Even beyond the more typical Christian approaches to ecology that focus on stewardship (see Steven McMullen’s blog on stewardship), thinkers as diverse as Renaissance writer and monk, François Rabelais (c.1483-1553), as well as American theologian, Joseph Sittler (1904-1987) identify humanity’s misuse and abuse of ecology as a central concern.

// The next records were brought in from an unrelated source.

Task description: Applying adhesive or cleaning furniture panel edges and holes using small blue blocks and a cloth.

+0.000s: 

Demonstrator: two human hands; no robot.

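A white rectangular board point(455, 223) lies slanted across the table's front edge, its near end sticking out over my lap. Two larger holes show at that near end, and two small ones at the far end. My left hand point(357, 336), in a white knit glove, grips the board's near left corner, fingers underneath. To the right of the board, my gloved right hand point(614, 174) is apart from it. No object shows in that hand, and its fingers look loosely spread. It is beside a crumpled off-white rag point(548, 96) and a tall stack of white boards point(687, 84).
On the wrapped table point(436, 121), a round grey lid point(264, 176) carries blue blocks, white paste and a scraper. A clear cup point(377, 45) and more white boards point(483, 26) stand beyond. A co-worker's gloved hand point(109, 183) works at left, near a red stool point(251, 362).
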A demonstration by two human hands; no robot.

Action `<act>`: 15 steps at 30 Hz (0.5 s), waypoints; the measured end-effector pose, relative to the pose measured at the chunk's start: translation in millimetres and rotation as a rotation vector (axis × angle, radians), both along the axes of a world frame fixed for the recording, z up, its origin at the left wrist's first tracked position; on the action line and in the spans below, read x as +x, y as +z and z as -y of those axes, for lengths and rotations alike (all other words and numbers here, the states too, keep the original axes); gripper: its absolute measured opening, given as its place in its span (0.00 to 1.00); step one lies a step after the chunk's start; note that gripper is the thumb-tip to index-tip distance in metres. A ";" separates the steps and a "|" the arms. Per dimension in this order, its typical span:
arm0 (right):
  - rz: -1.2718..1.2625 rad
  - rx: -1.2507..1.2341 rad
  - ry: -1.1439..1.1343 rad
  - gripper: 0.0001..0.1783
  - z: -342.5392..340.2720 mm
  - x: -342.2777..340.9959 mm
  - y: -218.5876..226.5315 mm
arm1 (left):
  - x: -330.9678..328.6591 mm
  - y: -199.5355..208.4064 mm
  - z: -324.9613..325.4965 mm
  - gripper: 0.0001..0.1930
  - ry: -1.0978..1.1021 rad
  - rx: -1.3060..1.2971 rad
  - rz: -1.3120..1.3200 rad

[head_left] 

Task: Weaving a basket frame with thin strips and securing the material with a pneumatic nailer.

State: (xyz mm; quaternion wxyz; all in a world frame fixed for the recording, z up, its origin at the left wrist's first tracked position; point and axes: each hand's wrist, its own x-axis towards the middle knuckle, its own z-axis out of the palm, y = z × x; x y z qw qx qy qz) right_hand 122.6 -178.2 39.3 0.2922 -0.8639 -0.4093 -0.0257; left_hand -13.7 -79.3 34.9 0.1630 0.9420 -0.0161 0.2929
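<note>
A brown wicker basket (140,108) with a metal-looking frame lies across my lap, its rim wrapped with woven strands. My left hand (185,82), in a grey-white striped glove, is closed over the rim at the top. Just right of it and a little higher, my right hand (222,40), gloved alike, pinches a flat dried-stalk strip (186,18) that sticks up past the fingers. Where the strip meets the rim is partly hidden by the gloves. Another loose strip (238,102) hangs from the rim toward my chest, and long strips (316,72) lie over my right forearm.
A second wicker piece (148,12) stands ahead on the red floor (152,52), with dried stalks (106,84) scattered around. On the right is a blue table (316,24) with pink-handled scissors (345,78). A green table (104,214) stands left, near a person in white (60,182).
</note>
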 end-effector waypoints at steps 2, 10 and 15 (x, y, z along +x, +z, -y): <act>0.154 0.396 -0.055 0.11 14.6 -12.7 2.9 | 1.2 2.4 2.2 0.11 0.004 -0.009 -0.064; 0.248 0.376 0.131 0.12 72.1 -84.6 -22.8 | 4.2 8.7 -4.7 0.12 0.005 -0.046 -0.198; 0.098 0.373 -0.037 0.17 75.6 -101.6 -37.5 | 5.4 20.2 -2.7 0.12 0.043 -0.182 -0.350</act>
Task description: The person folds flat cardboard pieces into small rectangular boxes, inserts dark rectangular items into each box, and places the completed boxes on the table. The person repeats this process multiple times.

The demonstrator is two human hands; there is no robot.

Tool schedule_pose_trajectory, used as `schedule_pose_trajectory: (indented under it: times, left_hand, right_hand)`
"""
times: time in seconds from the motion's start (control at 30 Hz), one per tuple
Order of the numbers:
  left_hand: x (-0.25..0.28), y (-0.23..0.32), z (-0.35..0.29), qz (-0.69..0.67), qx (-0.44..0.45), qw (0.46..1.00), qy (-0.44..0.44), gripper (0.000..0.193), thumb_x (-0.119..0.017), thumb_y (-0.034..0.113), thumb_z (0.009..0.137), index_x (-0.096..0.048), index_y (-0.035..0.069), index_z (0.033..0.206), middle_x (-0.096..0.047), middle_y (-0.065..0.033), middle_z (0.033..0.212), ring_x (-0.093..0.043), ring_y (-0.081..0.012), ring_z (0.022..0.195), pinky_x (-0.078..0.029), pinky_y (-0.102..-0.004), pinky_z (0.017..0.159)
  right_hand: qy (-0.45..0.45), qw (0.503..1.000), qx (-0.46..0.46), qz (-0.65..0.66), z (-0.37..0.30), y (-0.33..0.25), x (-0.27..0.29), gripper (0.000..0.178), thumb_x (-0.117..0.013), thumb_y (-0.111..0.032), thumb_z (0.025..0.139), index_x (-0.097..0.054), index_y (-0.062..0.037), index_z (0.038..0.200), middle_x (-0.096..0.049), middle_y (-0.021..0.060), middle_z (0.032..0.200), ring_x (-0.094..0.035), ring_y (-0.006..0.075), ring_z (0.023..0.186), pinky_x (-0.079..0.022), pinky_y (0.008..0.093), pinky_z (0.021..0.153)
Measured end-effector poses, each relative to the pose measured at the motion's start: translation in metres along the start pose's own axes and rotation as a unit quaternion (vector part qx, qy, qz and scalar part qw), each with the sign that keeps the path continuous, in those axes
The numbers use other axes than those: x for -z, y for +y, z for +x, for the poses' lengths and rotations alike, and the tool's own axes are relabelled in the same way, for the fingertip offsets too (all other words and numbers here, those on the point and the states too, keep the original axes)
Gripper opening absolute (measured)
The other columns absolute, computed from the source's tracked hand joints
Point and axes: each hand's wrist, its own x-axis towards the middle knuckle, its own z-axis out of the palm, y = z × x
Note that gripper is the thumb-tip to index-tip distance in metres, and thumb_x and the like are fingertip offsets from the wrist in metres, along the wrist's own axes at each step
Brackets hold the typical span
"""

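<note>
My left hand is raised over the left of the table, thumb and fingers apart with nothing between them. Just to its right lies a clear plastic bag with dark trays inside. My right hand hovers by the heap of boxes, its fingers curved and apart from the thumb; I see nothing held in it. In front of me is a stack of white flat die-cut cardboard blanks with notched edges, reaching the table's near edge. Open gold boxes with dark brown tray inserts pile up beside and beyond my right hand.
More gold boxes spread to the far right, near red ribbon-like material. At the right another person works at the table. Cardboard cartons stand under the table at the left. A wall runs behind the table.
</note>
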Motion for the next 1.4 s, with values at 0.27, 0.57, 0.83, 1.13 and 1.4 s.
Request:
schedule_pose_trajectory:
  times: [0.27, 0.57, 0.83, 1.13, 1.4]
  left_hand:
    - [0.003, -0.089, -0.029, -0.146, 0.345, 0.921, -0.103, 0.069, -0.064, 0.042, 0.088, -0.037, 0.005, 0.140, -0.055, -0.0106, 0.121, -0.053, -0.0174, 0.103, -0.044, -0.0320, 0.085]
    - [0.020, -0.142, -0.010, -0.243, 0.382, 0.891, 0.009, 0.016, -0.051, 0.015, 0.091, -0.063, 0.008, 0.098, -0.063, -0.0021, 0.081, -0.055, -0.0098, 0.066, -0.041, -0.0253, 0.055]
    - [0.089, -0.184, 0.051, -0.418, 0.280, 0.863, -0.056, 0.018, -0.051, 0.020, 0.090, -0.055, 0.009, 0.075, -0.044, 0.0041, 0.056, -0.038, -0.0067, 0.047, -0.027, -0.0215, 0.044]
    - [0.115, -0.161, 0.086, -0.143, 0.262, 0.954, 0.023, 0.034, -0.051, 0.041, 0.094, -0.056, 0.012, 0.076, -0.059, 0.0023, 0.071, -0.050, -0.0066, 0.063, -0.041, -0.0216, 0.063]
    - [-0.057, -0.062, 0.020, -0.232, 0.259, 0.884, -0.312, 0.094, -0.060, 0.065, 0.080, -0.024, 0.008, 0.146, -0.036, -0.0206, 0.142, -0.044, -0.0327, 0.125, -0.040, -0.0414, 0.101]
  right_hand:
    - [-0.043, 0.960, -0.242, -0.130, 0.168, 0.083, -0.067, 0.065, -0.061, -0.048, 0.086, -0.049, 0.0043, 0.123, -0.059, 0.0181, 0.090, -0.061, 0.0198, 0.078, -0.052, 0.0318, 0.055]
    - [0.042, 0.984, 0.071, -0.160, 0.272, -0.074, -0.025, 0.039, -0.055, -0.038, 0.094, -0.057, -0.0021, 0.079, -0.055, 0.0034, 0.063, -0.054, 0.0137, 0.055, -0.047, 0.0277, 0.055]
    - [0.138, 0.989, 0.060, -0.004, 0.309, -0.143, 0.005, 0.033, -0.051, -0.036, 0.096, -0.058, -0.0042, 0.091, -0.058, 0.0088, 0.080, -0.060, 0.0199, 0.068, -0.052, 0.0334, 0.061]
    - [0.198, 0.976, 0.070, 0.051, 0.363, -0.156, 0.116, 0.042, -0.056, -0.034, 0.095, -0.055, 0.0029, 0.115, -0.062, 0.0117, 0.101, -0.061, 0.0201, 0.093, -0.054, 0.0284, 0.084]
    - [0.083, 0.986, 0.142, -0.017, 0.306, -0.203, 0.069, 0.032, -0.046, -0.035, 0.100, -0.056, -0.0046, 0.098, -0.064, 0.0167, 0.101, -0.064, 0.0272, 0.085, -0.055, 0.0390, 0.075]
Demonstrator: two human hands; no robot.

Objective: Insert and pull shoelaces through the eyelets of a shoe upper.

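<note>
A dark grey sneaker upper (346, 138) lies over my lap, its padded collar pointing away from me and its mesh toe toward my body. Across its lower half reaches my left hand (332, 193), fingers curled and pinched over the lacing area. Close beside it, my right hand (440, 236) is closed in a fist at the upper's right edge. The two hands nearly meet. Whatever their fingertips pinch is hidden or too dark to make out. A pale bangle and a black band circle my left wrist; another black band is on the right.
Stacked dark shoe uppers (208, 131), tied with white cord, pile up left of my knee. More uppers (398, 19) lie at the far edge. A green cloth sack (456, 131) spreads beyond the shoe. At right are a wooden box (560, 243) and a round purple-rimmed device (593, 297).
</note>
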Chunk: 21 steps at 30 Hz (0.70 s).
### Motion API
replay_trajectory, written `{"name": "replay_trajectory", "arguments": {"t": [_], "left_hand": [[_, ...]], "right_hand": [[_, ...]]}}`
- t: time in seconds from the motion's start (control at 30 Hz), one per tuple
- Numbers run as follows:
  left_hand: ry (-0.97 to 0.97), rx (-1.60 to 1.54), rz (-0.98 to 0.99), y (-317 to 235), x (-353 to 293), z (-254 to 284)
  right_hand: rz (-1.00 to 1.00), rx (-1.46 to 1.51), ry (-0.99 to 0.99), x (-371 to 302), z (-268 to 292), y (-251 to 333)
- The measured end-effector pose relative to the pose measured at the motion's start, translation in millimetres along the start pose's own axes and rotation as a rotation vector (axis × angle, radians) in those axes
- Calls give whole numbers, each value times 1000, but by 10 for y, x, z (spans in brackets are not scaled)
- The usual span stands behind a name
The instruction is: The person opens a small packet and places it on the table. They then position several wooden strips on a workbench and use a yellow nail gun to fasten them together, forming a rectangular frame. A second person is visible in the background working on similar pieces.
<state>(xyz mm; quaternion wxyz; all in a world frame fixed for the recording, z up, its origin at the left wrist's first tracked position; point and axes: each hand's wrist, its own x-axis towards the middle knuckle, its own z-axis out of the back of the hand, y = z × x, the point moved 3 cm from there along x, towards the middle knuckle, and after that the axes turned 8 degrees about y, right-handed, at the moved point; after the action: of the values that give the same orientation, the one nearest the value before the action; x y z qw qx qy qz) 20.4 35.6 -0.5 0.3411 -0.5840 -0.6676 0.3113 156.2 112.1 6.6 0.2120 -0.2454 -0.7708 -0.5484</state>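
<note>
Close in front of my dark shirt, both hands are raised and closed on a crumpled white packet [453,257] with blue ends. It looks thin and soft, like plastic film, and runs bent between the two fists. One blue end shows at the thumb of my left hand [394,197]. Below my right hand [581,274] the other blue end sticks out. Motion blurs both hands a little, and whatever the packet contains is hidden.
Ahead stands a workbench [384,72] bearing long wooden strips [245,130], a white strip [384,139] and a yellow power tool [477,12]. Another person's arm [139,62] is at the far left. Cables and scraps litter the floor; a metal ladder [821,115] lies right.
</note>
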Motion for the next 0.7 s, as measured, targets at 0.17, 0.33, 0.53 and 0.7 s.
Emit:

L’humanité e(s)t la nature

Although our concern with ecology has become more and more pressing since the nineteenth century, Early Modern thinkers would have easily made the link between human action and its effects on both the microcosm and macrocosm. At the end of Rabelais’s third book of the adventures of Pantagruel, for example, the praise of the enigmatic herb, Pantagruelion, links humanity’s inventive use of nature to the distortion of weather patterns. This text can be instructive as we reflect on our relation to nature.2

Drawing from classical and neo-classical sources, the Pantagruelion chapters seem to portray an optimistic praise of the herb’s many uses and the scientific progress that it facilitated. The narrator shows how through this modest herb, “human beings’ lives are vastly improved.”3 The lengthy list of its uses gives the impression that this herb holds human society together. It is central for deterring crime since it is used to hang criminals; it is also crucial for the Christian faith as it is used to ring the church bells. Without it, millers, lawyers, cooks, artists, printers, armies, and sailors among many others would find their work nearly impossible to accomplish.4

At times, however, it is difficult to tell whether what is being praised is human ingenuity or the herb, Pantagruelion. This highlights the intricate relations that bind human culture with(in) nature. Sittler and others would later acknowledge the folly in the kind of thinking that alienates humanity and culture from nature,5

For the creation is a community of abounding life—from the invisible microbes to the highly visible elephants, the vastness of mountains, the sweep of seas, the expanse of land. These companions of our creaturehood are not only there: they are there as things without which I cannot be at all! They surround, support, nourish, delight, allure, challenge, and talk back to us.6

At the same time, it is worth noting that Rabelais’s assessment of progress seems to be skeptical. After listing a number of uses of the herb, we read that the gods regard this with danger. They object: 

Using that mighty herb of his, Pangagruel has given us something new and tedious to deal with […] And we are powerless to stop his fated progress because it has been decreed by the hands and the bobbing spindles of those three fatal sisters Necessity’s daughters. Who knows? His children may discover another herb with equal powers, by means of which humans will be able to visit the home of hail, the sluice gates from which rain pours, and the workshop where lightning and thunder are forged. They’ll be able to invade the moon, travel to lands owned by the stars of the zodiac, and dwell there […]7

Although Rabelais’s concern is not primarily ecological, it is uncanny how, if we mapped fossil-fuels onto the gods’ fear of a new “herb” comparable to Pantagruelion, our modern exploitation of nature has indeed given us unprecedented access to altering the weather, including hail, rain, and heat. 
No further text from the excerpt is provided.